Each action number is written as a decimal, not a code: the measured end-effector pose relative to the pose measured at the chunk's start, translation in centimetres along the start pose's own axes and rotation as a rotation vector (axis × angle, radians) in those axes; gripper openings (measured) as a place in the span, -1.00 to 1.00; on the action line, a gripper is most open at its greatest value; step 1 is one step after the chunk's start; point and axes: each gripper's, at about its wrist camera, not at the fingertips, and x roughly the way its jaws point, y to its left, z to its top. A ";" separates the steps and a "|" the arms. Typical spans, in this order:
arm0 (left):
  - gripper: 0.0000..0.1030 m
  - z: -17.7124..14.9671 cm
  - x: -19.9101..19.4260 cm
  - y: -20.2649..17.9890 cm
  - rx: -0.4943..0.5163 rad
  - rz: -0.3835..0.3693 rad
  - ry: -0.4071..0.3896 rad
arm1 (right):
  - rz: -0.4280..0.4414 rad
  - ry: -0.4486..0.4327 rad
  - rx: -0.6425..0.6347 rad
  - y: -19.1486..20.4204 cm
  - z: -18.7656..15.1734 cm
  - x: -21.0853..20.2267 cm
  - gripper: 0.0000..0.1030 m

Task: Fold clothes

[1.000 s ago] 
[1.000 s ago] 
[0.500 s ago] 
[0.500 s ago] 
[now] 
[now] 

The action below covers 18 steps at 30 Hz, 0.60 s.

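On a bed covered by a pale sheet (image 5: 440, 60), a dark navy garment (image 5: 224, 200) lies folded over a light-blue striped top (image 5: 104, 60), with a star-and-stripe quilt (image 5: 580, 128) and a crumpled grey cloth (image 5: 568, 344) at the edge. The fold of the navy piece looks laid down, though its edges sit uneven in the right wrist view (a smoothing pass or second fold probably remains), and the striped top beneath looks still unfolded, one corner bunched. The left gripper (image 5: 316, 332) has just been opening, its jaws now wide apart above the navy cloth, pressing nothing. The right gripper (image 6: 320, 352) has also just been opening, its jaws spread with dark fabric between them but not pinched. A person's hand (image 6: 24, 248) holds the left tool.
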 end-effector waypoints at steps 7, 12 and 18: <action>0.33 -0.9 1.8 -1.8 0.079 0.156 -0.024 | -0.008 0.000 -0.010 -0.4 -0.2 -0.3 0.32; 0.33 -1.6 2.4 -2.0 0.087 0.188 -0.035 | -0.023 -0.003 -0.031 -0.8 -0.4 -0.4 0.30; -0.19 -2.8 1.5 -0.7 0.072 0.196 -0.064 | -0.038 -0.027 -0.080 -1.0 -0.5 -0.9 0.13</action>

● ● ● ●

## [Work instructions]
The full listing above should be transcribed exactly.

## [Task answer]
Each action number is written as a decimal, not a code: the measured end-effector pose relative to the pose measured at the chunk's start, translation in centimetres along the start pose's own axes and rotation as a rotation vector (axis × angle, radians) in those axes; gripper openings (measured) as a place in the span, -1.00 to 1.00; on the action line, a gripper is most open at its greatest value; step 1 is one step after the chunk's start; point and axes: each gripper's, at about its wrist camera, not at the fingertips, and x roughly the way its jaws point, y to its left, z to its top. A ";" separates the steps and a "|" the arms. Typical spans, in this order:
arm0 (left):
  - gripper: 0.0000..0.1030 m
  - z: -17.7124..14.9671 cm
  - x: -19.9101..19.4260 cm
  - y: -20.2649..17.9890 cm
  - rx: -0.4943..0.5163 rad
  - rz: -0.3835..0.3693 rad
  - ry: -0.4071..0.3896 rad
arm1 (right):
  - rz: -0.4280..0.4414 rad
  - ry: -0.4486..0.4327 rad
  - rx: -0.6425..0.6347 rad
  - y: -19.1486..20.4204 cm
  - z: -18.7656..15.1734 cm
  - x: -21.0853..20.2267 cm
  - gripper: 0.0000..0.1030 m

Task: Fold clothes

[1.000 s ago] 
[1.000 s ago] 
[0.500 s ago] 
[0.500 s ago] 
[now] 
[now] 

The action below covers 18 steps at 30 Hz, 0.60 s.

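On a bed covered by a pale sheet (image 5: 440, 60), a dark navy garment (image 5: 224, 200) lies folded over a light-blue striped top (image 5: 104, 60), with a star-and-stripe quilt (image 5: 580, 128) and a crumpled grey cloth (image 5: 568, 344) at the edge. The fold of the navy piece looks laid down, though its edges sit uneven in the right wrist view (a smoothing pass or second fold probably remains), and the striped top beneath looks still unfolded, one corner bunched. The left gripper (image 5: 316, 332) has just been opening, its jaws now wide apart above the navy cloth, pressing nothing. The right gripper (image 6: 320, 352) has also just been opening, its jaws spread with dark fabric between them but not pinched. A person's hand (image 6: 24, 248) holds the left tool.
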 end-effector waypoints at steps 7, 12 and 18: <action>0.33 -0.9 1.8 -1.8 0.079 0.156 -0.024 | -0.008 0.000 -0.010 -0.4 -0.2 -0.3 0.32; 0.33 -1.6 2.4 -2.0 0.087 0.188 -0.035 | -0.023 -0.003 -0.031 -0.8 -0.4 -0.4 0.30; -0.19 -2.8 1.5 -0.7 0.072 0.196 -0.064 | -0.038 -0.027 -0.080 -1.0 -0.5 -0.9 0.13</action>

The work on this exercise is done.